**PROBLEM STATEMENT**
The reply must consist of the complete listing, reproduced exactly, with no images included.

**PROVIDED MATERIAL**
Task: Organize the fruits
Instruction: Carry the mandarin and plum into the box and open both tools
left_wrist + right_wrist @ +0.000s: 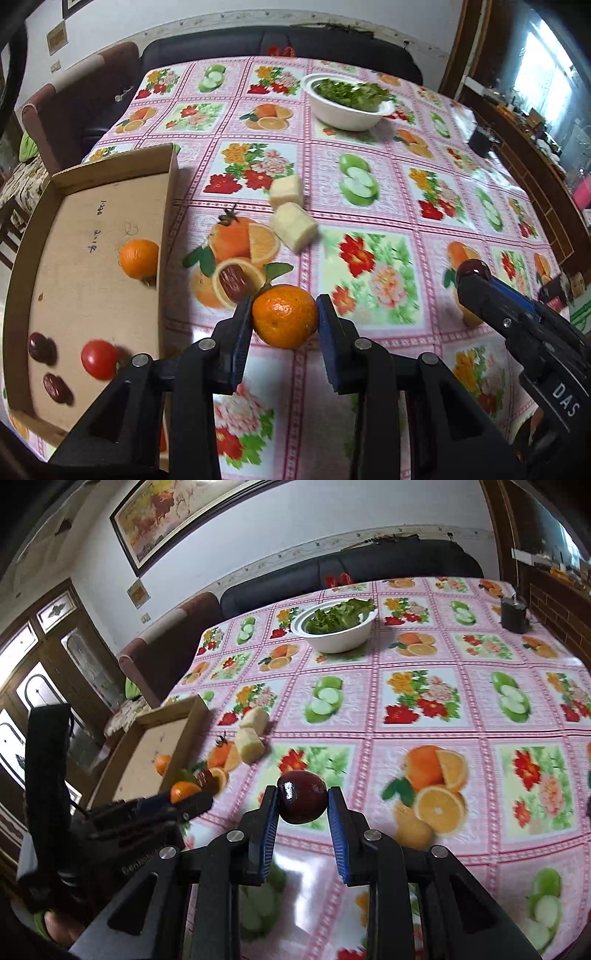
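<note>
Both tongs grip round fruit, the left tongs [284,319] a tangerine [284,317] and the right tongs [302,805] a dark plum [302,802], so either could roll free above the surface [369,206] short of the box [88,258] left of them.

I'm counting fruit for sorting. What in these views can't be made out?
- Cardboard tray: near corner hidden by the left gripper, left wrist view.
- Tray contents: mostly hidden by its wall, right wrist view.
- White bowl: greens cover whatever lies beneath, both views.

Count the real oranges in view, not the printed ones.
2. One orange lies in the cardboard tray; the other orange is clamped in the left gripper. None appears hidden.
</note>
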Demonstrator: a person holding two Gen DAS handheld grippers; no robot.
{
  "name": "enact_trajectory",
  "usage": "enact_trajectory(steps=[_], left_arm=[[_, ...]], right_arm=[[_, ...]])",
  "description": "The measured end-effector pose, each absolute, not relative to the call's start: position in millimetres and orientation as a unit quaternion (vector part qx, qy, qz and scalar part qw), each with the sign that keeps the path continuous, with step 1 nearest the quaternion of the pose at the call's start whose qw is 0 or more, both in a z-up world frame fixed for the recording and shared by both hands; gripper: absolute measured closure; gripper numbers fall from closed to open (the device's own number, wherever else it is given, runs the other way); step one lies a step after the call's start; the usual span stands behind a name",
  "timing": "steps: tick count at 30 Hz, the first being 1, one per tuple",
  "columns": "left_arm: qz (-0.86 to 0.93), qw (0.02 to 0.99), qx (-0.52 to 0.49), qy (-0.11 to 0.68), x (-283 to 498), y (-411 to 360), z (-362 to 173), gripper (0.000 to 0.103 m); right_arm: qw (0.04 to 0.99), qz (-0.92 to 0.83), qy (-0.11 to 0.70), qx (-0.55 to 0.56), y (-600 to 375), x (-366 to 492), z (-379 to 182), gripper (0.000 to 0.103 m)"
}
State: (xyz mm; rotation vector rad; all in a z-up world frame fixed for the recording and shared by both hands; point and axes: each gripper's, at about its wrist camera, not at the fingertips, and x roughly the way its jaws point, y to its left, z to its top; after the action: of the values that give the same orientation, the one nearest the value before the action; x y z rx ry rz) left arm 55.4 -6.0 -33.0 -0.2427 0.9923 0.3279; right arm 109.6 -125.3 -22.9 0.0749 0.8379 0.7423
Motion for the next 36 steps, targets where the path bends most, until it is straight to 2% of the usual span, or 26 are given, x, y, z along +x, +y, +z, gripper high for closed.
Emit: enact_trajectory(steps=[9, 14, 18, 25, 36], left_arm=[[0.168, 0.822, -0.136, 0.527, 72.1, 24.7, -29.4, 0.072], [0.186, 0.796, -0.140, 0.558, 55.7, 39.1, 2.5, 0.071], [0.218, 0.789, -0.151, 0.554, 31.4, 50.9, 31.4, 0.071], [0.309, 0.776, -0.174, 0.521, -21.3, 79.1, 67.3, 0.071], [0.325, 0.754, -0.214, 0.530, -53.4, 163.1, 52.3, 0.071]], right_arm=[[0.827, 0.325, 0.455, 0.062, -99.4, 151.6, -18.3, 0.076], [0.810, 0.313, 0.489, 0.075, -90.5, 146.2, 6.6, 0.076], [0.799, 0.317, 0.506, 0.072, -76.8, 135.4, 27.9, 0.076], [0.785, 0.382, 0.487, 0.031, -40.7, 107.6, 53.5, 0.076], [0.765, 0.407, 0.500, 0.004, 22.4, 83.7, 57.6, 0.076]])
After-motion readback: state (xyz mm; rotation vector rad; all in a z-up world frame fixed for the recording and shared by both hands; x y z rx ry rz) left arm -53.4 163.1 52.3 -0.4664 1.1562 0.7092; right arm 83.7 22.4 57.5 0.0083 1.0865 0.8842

**OUTPUT FOR THIS TASK**
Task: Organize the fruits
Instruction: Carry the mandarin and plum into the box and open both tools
left_wrist + right_wrist @ +0.000s: 
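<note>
Both tongs grip round fruit, the left tongs [284,319] a tangerine [284,317] and the right tongs [302,805] a dark plum [302,802], so either could roll free above the surface [369,206] short of the box [88,258] left of them.

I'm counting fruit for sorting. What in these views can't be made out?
- Cardboard tray: near corner hidden by the left gripper, left wrist view.
- Tray contents: mostly hidden by its wall, right wrist view.
- White bowl: greens cover whatever lies beneath, both views.

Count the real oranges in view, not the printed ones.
2. One orange lies in the cardboard tray; the other orange is clamped in the left gripper. None appears hidden.
</note>
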Demonstrator: a person holding two Gen DAS handheld grippers; no robot.
{
  "name": "enact_trajectory",
  "usage": "enact_trajectory(steps=[_], left_arm=[[_, ...]], right_arm=[[_, ...]])",
  "description": "The measured end-effector pose, each absolute, not relative to the call's start: position in millimetres and orientation as a unit quaternion (vector part qx, qy, qz and scalar part qw), each with the sign that keeps the path continuous, with step 1 nearest the quaternion of the pose at the call's start whose qw is 0 or more, both in a z-up world frame fixed for the recording and shared by both hands; gripper: absolute measured closure; gripper numbers fall from closed to open (the device's own number, wherever else it is given, runs the other way); step one lies a step after the call's start; the usual span stands behind a name",
  "timing": "steps: tick count at 30 Hz, the first being 1, one per tuple",
  "columns": "left_arm: qz (-0.86 to 0.93), qw (0.02 to 0.99), qx (-0.52 to 0.49), qy (-0.11 to 0.68), x (-283 to 498), y (-411 to 360), z (-362 to 173), gripper (0.000 to 0.103 m); right_arm: qw (0.04 to 0.99), qz (-0.92 to 0.83), qy (-0.11 to 0.70), qx (-0.55 to 0.56), y (-600 to 375), x (-366 to 492), z (-379 to 182), gripper (0.000 to 0.103 m)"
}
State: (xyz mm; rotation vector rad; all in a z-up world frame fixed for the recording and shared by both hands; point and axes: each gripper's, at about its wrist camera, not at the fingertips, and x roughly the way its jaws point, y to its left, z to its top; after the action: of the values that give the same orientation, the one nearest the value before the action; x y z rx ry rz) left arm 55.4 -6.0 -33.0 -0.2427 0.9923 0.3279; right arm 109.6 -125.3 -22.9 0.0749 0.8379 0.7423
Motion for the next 36 steps, targets where the path bends most, until it is straight to 2% of the usual span, or 26 are given, x, y, z along +x, +y, +z, gripper high for closed.
Emit: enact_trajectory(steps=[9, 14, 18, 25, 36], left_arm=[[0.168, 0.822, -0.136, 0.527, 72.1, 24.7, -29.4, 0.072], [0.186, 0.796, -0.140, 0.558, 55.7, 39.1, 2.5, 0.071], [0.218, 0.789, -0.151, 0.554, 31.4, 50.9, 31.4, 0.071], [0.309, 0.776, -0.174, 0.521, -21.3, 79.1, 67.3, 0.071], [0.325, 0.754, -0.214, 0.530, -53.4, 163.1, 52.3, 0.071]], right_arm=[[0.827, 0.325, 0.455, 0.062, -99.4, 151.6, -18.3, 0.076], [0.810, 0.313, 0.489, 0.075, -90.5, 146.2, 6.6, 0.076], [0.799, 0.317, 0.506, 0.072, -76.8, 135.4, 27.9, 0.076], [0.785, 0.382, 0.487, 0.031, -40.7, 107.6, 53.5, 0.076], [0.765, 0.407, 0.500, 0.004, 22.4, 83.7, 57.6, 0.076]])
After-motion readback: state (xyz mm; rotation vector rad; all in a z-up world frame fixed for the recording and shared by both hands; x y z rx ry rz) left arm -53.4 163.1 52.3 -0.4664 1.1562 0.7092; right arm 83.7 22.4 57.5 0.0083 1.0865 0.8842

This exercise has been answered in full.